*Task*: Only the count should appear in your answer: how many lines of the data below contain the word "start"?

━━━━━ Source data ━━━━━

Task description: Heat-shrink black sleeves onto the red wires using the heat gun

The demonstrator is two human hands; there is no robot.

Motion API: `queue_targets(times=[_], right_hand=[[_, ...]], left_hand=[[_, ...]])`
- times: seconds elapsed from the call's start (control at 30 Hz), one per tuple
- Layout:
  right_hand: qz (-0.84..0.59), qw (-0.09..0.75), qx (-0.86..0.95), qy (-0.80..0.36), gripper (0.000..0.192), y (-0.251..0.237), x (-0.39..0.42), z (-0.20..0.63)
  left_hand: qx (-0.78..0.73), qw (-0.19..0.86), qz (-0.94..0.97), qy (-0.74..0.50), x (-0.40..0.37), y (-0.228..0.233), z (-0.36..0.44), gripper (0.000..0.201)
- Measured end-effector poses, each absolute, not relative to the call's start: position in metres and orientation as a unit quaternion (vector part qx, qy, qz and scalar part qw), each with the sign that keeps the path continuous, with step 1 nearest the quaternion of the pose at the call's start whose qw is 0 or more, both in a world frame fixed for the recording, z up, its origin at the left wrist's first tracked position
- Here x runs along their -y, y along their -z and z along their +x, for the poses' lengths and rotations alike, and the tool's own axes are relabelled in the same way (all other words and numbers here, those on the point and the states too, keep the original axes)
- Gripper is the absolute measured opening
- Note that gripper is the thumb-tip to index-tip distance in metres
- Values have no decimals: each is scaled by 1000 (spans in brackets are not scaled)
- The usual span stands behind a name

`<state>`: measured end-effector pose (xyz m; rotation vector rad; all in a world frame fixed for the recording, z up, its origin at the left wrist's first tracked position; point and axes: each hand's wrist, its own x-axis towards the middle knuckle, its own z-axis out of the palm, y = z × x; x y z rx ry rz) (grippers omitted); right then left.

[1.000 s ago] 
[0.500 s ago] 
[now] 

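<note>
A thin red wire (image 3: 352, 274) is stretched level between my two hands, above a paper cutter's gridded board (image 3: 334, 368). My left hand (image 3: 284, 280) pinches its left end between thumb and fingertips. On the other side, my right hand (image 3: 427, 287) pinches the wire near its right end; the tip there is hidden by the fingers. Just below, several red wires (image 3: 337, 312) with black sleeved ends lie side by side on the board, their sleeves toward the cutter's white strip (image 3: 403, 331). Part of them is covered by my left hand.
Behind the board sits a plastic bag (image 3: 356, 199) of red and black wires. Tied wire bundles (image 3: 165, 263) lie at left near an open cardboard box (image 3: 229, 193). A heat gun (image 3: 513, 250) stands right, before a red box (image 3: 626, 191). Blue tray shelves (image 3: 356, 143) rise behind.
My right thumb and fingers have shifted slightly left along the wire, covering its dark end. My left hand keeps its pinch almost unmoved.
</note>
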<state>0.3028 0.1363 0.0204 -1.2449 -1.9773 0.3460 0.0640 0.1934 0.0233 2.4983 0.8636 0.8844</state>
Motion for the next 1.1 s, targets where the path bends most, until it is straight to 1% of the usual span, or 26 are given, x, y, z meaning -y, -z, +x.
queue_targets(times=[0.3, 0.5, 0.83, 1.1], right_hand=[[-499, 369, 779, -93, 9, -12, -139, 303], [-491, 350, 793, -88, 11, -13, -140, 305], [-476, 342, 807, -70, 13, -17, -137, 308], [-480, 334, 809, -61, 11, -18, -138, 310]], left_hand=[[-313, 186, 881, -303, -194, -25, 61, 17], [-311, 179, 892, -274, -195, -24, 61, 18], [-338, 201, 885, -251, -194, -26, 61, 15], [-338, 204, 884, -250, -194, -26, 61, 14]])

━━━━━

*Exercise response*: 2